▸ What the task requires:
With the pictures removed, please write out every line below exactly as given.

Top of Dataset section

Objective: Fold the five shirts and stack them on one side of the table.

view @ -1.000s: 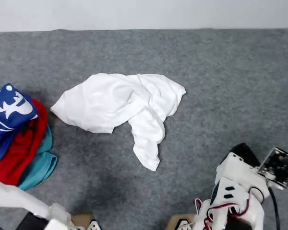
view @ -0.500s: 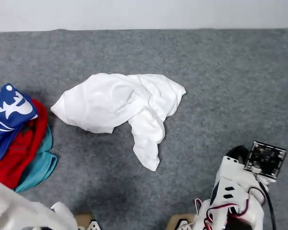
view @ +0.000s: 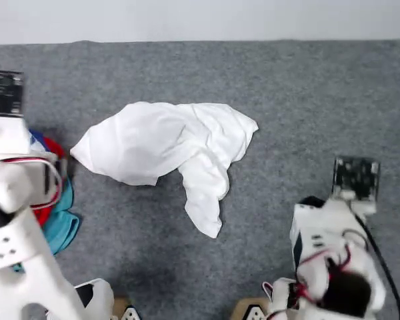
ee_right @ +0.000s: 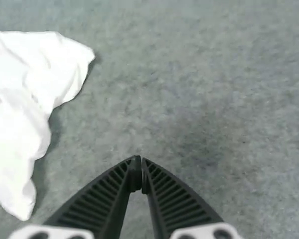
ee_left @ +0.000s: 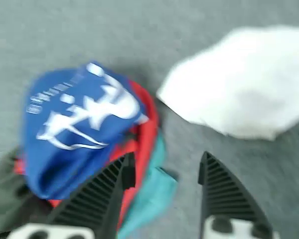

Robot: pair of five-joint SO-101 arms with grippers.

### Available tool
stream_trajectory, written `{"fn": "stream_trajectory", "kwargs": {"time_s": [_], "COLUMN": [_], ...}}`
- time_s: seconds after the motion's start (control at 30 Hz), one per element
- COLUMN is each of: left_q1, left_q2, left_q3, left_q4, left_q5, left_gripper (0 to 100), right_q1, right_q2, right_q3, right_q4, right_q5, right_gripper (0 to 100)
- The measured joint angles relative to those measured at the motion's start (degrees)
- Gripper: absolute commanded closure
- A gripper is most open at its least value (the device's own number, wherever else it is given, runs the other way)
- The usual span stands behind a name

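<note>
A crumpled white shirt lies unfolded in the middle of the grey table, one sleeve trailing toward the front. A pile of shirts sits at the left edge: a blue printed shirt on top, a red shirt under it and a teal shirt at the bottom. My left gripper hovers open above that pile, nothing between its fingers. The left arm covers most of the pile in the high view. My right gripper is shut and empty over bare table, to the right of the white shirt.
The grey felt table surface stretches bare to the right and behind the white shirt. The right arm's base stands at the front right. A pale wall runs along the far edge.
The left arm has swung up from the front left corner over the shirt pile. The right arm has lifted and turned, its wrist camera now further back.
</note>
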Motion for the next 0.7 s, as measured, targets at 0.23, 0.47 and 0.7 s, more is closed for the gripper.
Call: {"fn": "stream_trajectory", "kwargs": {"time_s": [0.23, 0.47, 0.7], "left_q1": [8.35, 9.76, 9.76], "left_q2": [0.00, 0.00, 0.00], "left_q3": [10.37, 18.46, 18.81], "left_q4": [0.00, -3.52, -4.04], "left_q5": [0.00, 0.00, 0.00], "left_gripper": [95, 98, 95], "right_q1": [-3.87, -11.69, -21.54], "right_q2": [13.19, 23.12, 34.46], "right_q3": [-3.34, -3.34, -3.34], "right_q4": [-0.79, -3.43, -4.22], "right_q5": [0.09, 9.76, 14.95], "right_gripper": [98.8, 98.9, 93.6]}}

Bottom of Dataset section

▸ Exercise result:
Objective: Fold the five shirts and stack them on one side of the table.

view @ -1.000s: 
view @ -0.500s: 
view @ +0.000s: 
ee_right @ +0.000s: 
ee_left @ +0.000s: 

Robot: pair of five-joint SO-101 arms with grippers.

### Available tool
stream_trajectory, written `{"fn": "stream_trajectory", "kwargs": {"time_s": [_], "COLUMN": [_], ...}}`
- time_s: seconds after the motion's start (control at 30 Hz), one per element
- COLUMN is each of: left_q1, left_q2, left_q3, left_q4, left_q5, left_gripper (0 to 100), right_q1, right_q2, right_q3, right_q4, right_q5, right_gripper (0 to 100)
- The measured joint angles relative to those measured at the motion's start (degrees)
- Gripper: absolute commanded closure
- A gripper is most open at its least value (the device's own number, wherever else it is given, runs the other way)
- The usual span stands behind a name

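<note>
A crumpled white shirt lies unfolded in the middle of the grey table, one sleeve trailing toward the front. A pile of shirts sits at the left edge: a blue printed shirt on top, a red shirt under it and a teal shirt at the bottom. My left gripper hovers open above that pile, nothing between its fingers. The left arm covers most of the pile in the high view. My right gripper is shut and empty over bare table, to the right of the white shirt.
The grey felt table surface stretches bare to the right and behind the white shirt. The right arm's base stands at the front right. A pale wall runs along the far edge.
The left arm has swung up from the front left corner over the shirt pile. The right arm has lifted and turned, its wrist camera now further back.
</note>
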Motion for the next 0.7 s, as measured, targets at 0.23, 0.47 and 0.7 s, more is closed for the gripper.
Call: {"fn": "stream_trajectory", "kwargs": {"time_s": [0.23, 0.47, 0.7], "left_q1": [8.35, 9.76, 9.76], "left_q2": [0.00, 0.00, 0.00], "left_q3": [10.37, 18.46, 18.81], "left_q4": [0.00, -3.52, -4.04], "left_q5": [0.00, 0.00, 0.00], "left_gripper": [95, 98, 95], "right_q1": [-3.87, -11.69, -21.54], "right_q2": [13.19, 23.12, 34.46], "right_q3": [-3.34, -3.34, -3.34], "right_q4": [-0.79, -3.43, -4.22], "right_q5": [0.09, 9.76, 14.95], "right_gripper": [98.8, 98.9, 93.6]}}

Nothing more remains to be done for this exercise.